One might be tempted to grant the Church of England the benefit of the doubt. After all, an institution with any historical depth will find uncomfortable chapters in its past. Acknowledging links between its predecessor funds and the horrors of transatlantic slavery could, in theory, represent a sober act of reflection. Yet the longer one examines Project Spire, the clearer it becomes that this is no measured reckoning. It is instead a sustained exercise in grievance politics that drains focus, money and moral credibility from an already strained national church.
The figures speak for themselves. The Church has committed £100 million to what it calls the Fund for Healing, Repair and Justice. This sits atop an endowment valued at £11.6 billion earlier this year. Between 2019 and 2025 alone, £1.15 million has been spent on research, legal work and outreach. Senior clergy, including the Bishop of Norwich, have confirmed the project continues despite a legal challenge over its charity registration. The Archbishop of York describes it as
a work of healing, justice and repair. The Bishop of Croydon hopes it will prove a catalyst. These are lofty words. They sit uneasily beside the reality of struggling parishes, ageing buildings and declining congregations who might prefer their institution focused on the gospel rather than historical accountancy.
Critics have been blunt. Twenty-seven MPs and peers called for the scheme to be abandoned earlier this year. Clergy have pointed to the lack of rigorous evidence, the unfortunate timing amid financial pressures, and the risk that it fosters misunderstanding of the Church's actual historical involvement. These voices deserve more than polite dismissal. They reflect a growing sense that the Church is choosing division over unity, endless atonement over forgiveness.

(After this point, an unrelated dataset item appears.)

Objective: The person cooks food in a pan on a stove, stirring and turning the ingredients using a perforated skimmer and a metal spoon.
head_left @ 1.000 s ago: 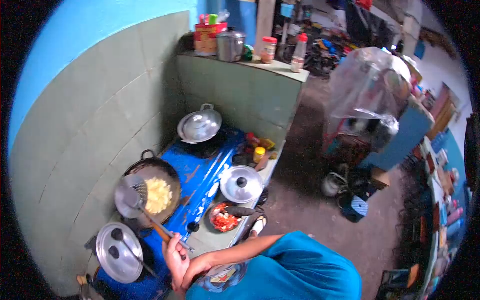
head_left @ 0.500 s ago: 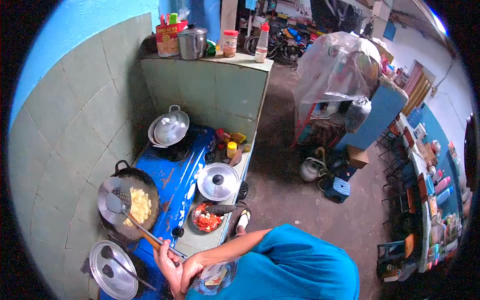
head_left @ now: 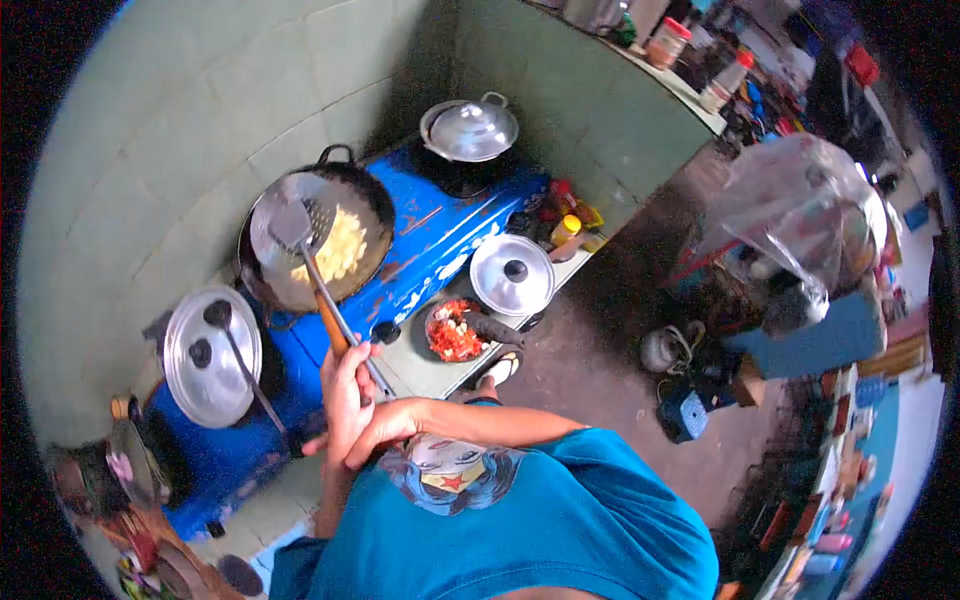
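My left hand (head_left: pixel 347 385) is closed round the handles of a flat spatula (head_left: pixel 291 226) and a perforated skimmer (head_left: pixel 320 218). Both utensil heads are over the left part of a dark wok (head_left: pixel 378 205), beside pale yellow pieces of food (head_left: pixel 344 246) lying in it. Crossing in front of my body, my right hand (head_left: pixel 385 428) is wrapped round my left wrist. Near the hands, a bowl of chopped red and white ingredients (head_left: pixel 455 343) sits on the tiled ledge, with a dark pestle (head_left: pixel 495 329) resting in it.
The wok and a lidded pot (head_left: pixel 473 130) stand on a blue stove (head_left: pixel 425 220). One lid (head_left: pixel 512 275) lies by the bowl; another (head_left: pixel 212 365), with a ladle (head_left: pixel 240 350) across it, is at left. A yellow-capped jar (head_left: pixel 566 230) stands near the tiled wall (head_left: pixel 560 90).
The view has tilted down and turned, so the stove sits higher and more right in the frame and more of the shirt shows. Both hands keep their holds.
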Available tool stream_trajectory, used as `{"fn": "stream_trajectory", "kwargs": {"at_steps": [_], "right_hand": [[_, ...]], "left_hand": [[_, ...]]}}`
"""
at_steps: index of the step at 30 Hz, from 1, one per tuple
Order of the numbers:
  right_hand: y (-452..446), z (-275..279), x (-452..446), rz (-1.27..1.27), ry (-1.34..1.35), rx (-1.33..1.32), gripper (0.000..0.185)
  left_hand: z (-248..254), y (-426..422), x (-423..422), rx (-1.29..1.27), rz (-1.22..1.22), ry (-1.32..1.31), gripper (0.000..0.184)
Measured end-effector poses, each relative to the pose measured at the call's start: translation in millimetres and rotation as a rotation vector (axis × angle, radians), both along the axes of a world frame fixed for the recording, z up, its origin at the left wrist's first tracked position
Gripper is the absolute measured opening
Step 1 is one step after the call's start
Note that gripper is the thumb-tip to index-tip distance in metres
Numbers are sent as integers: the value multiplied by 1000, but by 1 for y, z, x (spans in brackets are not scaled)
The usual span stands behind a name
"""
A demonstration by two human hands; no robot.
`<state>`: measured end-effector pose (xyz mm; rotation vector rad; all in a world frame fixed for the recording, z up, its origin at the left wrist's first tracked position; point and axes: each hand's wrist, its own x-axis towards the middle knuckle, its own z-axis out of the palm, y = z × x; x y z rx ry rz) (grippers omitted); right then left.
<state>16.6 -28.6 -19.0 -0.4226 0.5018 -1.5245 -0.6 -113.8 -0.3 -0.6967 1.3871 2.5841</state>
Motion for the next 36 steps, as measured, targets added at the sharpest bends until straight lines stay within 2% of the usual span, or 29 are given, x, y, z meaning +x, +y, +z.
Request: {"fn": "stream_trajectory", "kwargs": {"at_steps": [3, 5, 10, 12, 23, 25, 33, 35, 36], "right_hand": [[-2, -4, 0, 47, -17, 31, 66], [-4, -6, -2, 16, 24, -42, 68], [-1, 1, -5, 80, -2, -7, 62], [-5, -7, -5, 59, 86, -59, 60], [4, -5, -3, 73, -24, -60, 60], [5, -5, -3, 34, 28, -121, 59], [22, 11, -1, 78, -71, -126, 68], [23, -1, 0, 28, 3, -148, 69], [24, -2, 0, 57, -45, -135, 69]], "left_hand": [[2, -1, 1, 18, 51, -21, 21], [-1, 0, 0, 17, 48, 9, 22], [-1, 0, 1, 24, 75, 39, 21], [0, 1, 2, 24, 63, 22, 19], [4, 11, 1, -21, 87, 37, 15], [5, 13, 3, -46, 104, 39, 15], [5, 24, 7, -57, 111, 40, 12], [6, 29, 9, -39, 133, 35, 12], [3, 29, 9, -34, 124, 36, 13]]}}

Consider the historical parallel. Christian traditions have long taught that genuine repentance involves contrition, amendment of life and, where possible, restitution in the present. What it does not demand is the perpetual inheritance of corporate guilt across centuries, especially when the institution itself has changed beyond recognition. Queen Anne's Bounty, established in 1704 and later folded into the Church Commissioners, held investments tied to the South Sea Company, which transported over 34,000 enslaved people. That fact is ugly. It is also three centuries old. To treat it as a live moral debt requiring £100 million, or the £1 billion expansion once floated by an independent oversight group, is to confuse institutional continuity with personal sin.
The Church Commissioners insist no donations from the faithful will be diverted and that this work sits alongside existing charity. One wonders how many ordinary worshippers believe that distinction when their local parish faces closure. The legal challenge to Project Spire's charitable status only underscores the confusion. Is this evangelism, social justice, or an uneasy hybrid that satisfies neither?
What makes this episode particularly dispiriting is how it mirrors a wider cultural pattern. Progressive instincts favour symbolic gestures over practical repair. They elevate historical grievance above the urgent task of renewing shared institutions. The result is an Church that appears more concerned with signalling moral superiority to its critics than with preaching the radical forgiveness at the heart of its own faith. One cannot help but recall earlier eras when Christian leaders resisted the temptation to let politics colonise the pulpit. Those who did so preserved something vital: a space where English men and women of all backgrounds could encounter transcendent truths rather than competing victimhoods.